キラービー:目星
その少女は小さな赤いジョウロを持って、何の躊躇もなく花壇に入っていく。
「危ないよ。蜂がいるから」
オレは前回刺された位置よりさらに2m程遠ざかった位置で声をかけた。
「だいじょうぶだよ」
少女はそれだけを答える。
そして、ジョウロで水をかけていく。蜂がたかる様子はない。
いないわけではない。確かに周りを飛んでいるのだが、少女に敵対する気配はない。
「刺されないの?」
おそらく小学校低学年ぐらいの少女に対して、いい大人が腰を引いて言葉をかけるのは情けないと自覚しつつ、他に手段が思い当たらなかった。
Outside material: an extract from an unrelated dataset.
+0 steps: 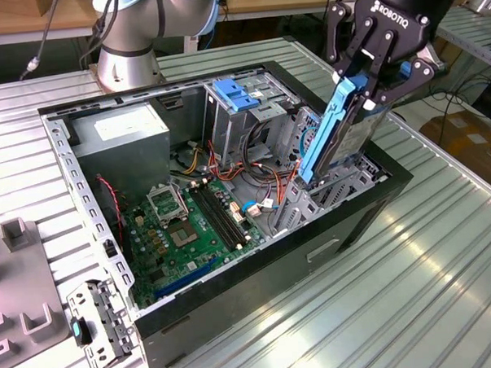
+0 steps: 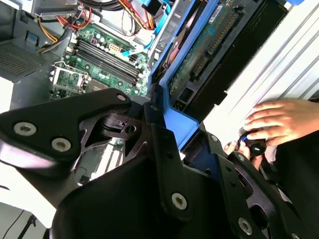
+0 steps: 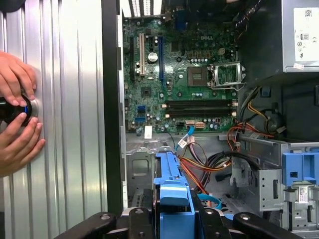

「だいじょうぶだよ。お花のお手入れする人は、ハチさんのミカタだもん」
少女は、何を当たり前なことを?という顔で言い切った。
「いつもこの花の世話してるの?」
「そうだよ。お水あげたり、ザッソウ取ったり」
「偉いね。ここって学校の花壇なの?」
「えっ?ここ公園だよ。学校じゃないよ」
少女は怪訝な顔をした。『学校で管理している区画なのか?』程度のことを聞こうとしたのだが、上手く伝わらなかったようだ。
「あっ!」
少女は足元を見た。
「まただ」
少女の周りにに一瞬、靄がかかったように見えた。
「どうしたの?」
ただならぬ様子に、オレは思わず一歩後ずさる。
「お花、倒れてる・・・」
少女が見つめる一角は、何者かが花壇に入り、踏み荒らしたような跡があった。
「また、ボール遊びだ・・・あの子たちの・・・せい・・・」
少女の周りの霞が一層濃くなった。
「痛っ」
腕に鋭い痛みを感じる。
蜂だ。
蜂が集まってきている。霞の正体は蜂だった。
「守らなきゃ」
少女が呟く。
「落ち着いて!あの子たちじゃない!」
「守らなきゃ」
霞がゆらりと動く。
「落ち着け!その足跡、大人のだ!痛っ!」
更に数か所刺される。
数十匹の蜂が全身に纏わりついていた。
「許さない!」
少女が野球をしている少年たちを見ると、霞が敵意を宿したように揺らめく。
もう説得する余裕は無い。
「痛ってぇぇぇl!!蜂だーーーー!」
オレは大声を出して逃げた。
致命傷を避ける為に片手で首を抑えながら、少年たちの方に向って走る。
「痛ってぇ!離れて!!!うわっ痛っ」
オレは大げさに声を出しながら走った。
「えっ、ヤバっ!」
「逃げろ!」
「こっち来るなよ!!」
「バーーカ!来るな!」
少年たちは、オレが蜂を刺激して襲われていると思い、蜂と言うよりはオレから逃げる。
冤罪なのだが、背に腹は変えられない。
オレは罪をかぶり、少年たちを追うように避難させた。
彼らは広場を出て駐輪場に向かい、それぞれの自転車に乗って逃げだしていく。
その様子をオレはしばらく公園の出口で見届けた。
もう周りに蜂はいない。
「目星はついたな」
オレはリュックの中のベーグルに向って呟いた。